Your instructions —
When the line with "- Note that" appears below, start repeating lines exactly, and keep going through the line with "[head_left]"; add nothing outside that span.

Information provided —

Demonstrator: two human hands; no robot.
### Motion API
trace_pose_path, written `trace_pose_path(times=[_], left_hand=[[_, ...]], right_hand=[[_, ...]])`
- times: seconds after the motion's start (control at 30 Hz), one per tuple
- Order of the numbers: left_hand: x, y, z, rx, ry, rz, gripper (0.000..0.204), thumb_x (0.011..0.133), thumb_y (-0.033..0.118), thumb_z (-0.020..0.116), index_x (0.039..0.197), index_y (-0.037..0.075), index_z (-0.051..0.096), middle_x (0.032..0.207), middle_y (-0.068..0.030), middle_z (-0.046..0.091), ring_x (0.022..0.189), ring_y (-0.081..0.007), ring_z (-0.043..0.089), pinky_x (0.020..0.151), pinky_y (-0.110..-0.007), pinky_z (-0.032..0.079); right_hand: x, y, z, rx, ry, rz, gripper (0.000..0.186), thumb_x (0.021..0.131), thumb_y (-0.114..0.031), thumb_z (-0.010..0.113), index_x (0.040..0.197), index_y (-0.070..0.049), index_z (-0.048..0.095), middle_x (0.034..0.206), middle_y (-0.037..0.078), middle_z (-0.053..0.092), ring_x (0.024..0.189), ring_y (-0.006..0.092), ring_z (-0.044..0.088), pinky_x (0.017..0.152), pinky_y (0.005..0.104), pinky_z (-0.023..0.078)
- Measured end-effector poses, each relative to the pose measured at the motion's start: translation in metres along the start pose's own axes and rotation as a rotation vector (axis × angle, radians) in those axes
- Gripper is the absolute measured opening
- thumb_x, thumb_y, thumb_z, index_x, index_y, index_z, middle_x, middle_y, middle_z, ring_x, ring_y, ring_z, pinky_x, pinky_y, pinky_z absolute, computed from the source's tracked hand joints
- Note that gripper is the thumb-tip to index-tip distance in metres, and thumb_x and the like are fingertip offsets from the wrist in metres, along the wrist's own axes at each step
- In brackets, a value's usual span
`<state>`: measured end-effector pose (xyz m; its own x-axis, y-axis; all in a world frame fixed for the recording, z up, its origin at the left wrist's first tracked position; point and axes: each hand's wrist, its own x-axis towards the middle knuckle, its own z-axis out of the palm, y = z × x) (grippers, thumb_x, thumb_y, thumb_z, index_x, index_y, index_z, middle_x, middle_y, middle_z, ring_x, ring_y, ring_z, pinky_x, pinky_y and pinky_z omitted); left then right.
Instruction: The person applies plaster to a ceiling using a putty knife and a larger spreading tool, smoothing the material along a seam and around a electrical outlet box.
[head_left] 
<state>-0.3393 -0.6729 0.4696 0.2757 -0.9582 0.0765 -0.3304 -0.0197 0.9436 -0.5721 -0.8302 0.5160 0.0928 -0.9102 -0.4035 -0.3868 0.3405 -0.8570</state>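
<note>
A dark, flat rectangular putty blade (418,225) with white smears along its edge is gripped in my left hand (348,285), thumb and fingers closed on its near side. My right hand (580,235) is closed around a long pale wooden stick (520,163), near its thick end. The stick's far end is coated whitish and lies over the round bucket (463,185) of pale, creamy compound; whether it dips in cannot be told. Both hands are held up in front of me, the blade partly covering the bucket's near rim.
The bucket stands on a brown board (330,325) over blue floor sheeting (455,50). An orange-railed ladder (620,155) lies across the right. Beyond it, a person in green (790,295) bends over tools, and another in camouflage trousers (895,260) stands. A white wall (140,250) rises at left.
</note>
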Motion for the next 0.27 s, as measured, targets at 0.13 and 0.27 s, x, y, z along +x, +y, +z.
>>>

Response area —
- Note that gripper is the thumb-tip to index-tip distance in metres, and thumb_x and the like are fingertip offsets from the wrist in metres, along the wrist's own axes at each step
- In brackets, a value's usual span
`<state>`: measured end-effector pose (xyz m; its own x-axis, y-axis; all in a world frame fixed for the recording, z up, its origin at the left wrist's first tracked position; point and axes: each hand's wrist, its own x-axis towards the middle knuckle, its own z-axis out of the palm, y = z × x) (grippers, thumb_x, thumb_y, thumb_z, index_x, index_y, index_z, middle_x, middle_y, middle_z, ring_x, ring_y, ring_z, pinky_x, pinky_y and pinky_z omitted); left then right.
Instruction: The person applies plaster to a ceiling using a putty knife and a larger spreading tool, smoothing the material along a seam and around a electrical outlet box.
[head_left] 

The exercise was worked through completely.